Aim of the task: Within these entries, which lines include the string "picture"? Copy each one.

··· Given data

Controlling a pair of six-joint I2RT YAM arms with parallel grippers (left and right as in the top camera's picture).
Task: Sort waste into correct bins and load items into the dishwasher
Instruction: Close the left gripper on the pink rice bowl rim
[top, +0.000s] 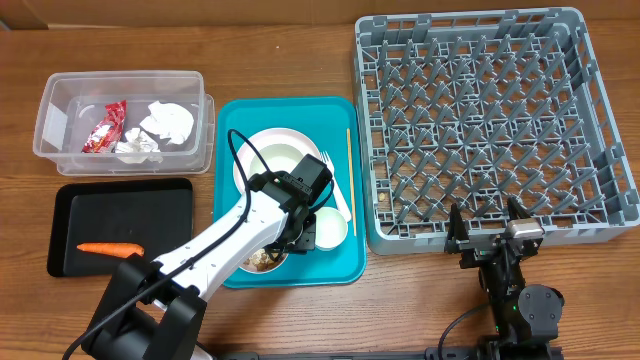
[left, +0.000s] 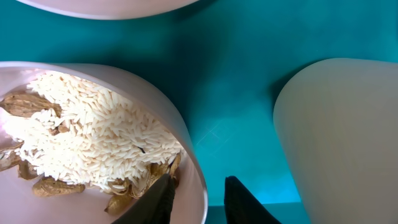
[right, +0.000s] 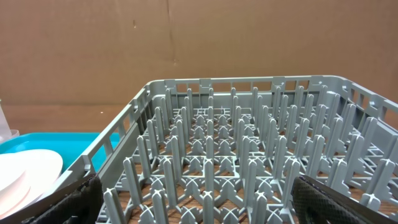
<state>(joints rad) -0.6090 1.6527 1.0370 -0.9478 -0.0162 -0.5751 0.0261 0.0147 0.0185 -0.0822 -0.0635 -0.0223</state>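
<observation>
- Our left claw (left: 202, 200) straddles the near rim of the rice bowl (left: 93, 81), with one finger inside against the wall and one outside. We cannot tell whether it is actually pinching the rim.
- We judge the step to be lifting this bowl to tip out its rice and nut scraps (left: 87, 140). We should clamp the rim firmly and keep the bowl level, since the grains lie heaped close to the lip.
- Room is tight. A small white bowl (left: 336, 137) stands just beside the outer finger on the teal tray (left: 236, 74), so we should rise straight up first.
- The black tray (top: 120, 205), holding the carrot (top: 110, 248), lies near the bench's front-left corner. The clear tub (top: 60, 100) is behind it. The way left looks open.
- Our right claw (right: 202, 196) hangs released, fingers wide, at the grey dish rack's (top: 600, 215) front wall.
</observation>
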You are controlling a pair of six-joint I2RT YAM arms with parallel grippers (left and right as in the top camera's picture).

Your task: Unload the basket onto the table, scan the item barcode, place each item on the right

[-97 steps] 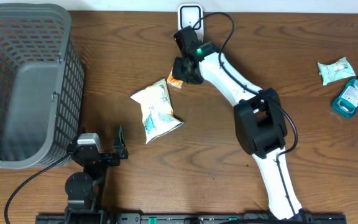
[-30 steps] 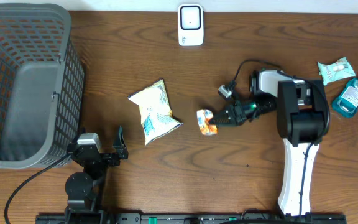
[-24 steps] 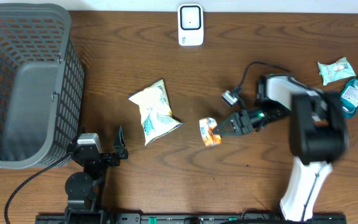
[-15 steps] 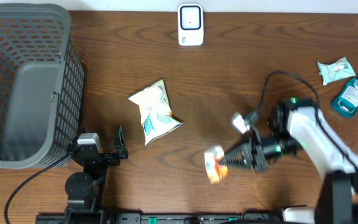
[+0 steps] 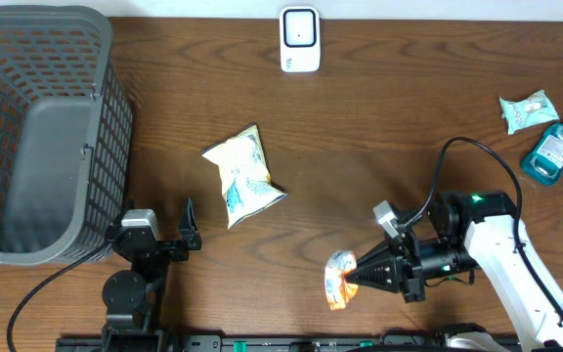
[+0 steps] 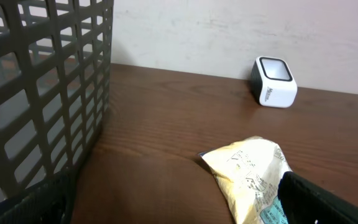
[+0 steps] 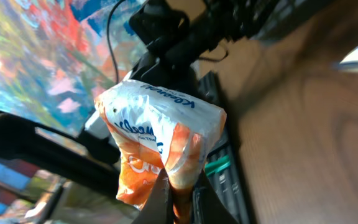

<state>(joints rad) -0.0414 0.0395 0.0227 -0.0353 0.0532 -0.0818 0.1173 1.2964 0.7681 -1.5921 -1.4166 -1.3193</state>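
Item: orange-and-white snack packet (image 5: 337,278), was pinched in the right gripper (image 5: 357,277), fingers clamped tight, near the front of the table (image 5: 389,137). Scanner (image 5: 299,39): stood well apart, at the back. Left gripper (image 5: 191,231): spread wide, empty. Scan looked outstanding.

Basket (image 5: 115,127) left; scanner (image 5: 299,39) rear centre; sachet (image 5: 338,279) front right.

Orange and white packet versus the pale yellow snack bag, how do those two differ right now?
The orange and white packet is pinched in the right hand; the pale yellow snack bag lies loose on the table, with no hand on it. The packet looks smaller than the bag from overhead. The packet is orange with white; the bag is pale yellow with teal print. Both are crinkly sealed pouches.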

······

Solved exercise:
Controlling a pair of six-joint I2RT YAM arms with parallel grippers (left and right as in the top camera's picture).
You are controlling a pair of six-joint I2RT YAM arms with parallel grippers (left and right as in the top camera's picture).

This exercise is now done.